Graduating in 2002, Kern came to UCLA in 1997 as the top-ranked recruit in the country. Already an established national power in Water Polo, Kern helped lead the Bruins to back-to-back NCAA titles in 1999 and 2000, while playing for USA Water Polo Hall of Fame Coach Adam Krikorian. Kern missed the first eight games of the 2000 season while playing in the Sydney Olympics, but still led the Bruins to their second consecutive NCAA championship. He scored 33 goals in 17 games, and two in the NCAA final and was named the tournament's MVP for the second year in a row. Kern, a four-time All-American, was also chosen player of the year in the Mountain Pacific Sports Federation. In his Senior Year, a UCLA teammate was Brandon Brooks, who also graduated Punahou, and would later coach the UCLA team. An essential team contributor, Kern ranked third among all UCLA Water Polo player in collegiate goals, scoring a total of with 177. In his Senior Year at UCLA, though missing ten games to attend the Olympics, he still scored 33 points with UCLA and was named both the Mountain Pacific Sports Federation and the National Player of the Year. Equally capable in his studies, Kern was the recipient of MPSF All-Academic honors from the Mountain Pacific Sports Federation and earned a Postgraduate Scholarship from the NCAA.

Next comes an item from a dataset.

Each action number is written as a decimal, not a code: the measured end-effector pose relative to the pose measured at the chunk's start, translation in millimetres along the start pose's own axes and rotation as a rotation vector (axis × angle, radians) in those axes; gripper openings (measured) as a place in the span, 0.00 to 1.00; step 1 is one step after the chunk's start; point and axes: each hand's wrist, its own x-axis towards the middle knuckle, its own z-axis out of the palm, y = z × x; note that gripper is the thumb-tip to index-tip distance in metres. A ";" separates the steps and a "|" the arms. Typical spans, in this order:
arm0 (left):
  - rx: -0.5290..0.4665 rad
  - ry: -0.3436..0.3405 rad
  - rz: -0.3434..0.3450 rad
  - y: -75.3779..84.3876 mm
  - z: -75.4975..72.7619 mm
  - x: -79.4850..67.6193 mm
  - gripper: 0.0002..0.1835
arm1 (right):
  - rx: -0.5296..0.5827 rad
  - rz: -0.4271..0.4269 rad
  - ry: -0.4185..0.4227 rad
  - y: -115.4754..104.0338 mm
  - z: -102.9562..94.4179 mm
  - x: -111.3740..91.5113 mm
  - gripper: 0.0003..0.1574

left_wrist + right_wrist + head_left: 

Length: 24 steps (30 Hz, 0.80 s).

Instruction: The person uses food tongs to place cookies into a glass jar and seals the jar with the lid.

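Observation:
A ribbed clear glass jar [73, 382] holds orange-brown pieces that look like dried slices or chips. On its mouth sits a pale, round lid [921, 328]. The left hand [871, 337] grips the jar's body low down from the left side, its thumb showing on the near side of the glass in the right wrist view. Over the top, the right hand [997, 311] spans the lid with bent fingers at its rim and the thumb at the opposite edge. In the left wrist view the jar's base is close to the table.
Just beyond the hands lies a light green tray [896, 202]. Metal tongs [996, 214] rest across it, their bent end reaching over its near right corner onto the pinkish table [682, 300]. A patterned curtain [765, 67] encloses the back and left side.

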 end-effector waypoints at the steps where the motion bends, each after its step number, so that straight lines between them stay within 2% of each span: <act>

Kern is a two-time recipient of the Peter J. Cutino Award, receiving the top American collegiate water polo honor for the first two years that it was awarded. Kern joined other UCLA Bruins, Coralie Simmons (2001), Natalie Golda (2005) Kelly Rulon (2007), and Courtney Mathewson (2008), as the school's Peter J. Cutino Award winners, all coached by Adam Krikorian.

==2000 Sydney Olympics==
Often playing in the utility position, rather than his standard center-forward, Kern played for the United States Water Polo Team under Olympic Coach John Vargas in the 2000 Sydney Olympics, helping to lead the team to an overall sixth-place finish, losing their last match 10–8 to Italy. At 22, Kern was one of the youngest members of the team. He scored three goals in Olympic play, usually working in the utility position where he could play multiple positions. Kern considered his focus on strength training and squats to have aided him in Olympic play, and recognized international water polo as a more brutal physical game at times than collegiate water polo.

Kern has more recently played for the New York Athletic Club in the USA Water Polo Premier League.

===Honors===
In 2016, Kern was inducted into the Punahou School Hall of Fame, and became a member of the UCLA Sports Hall of Fame in 2024.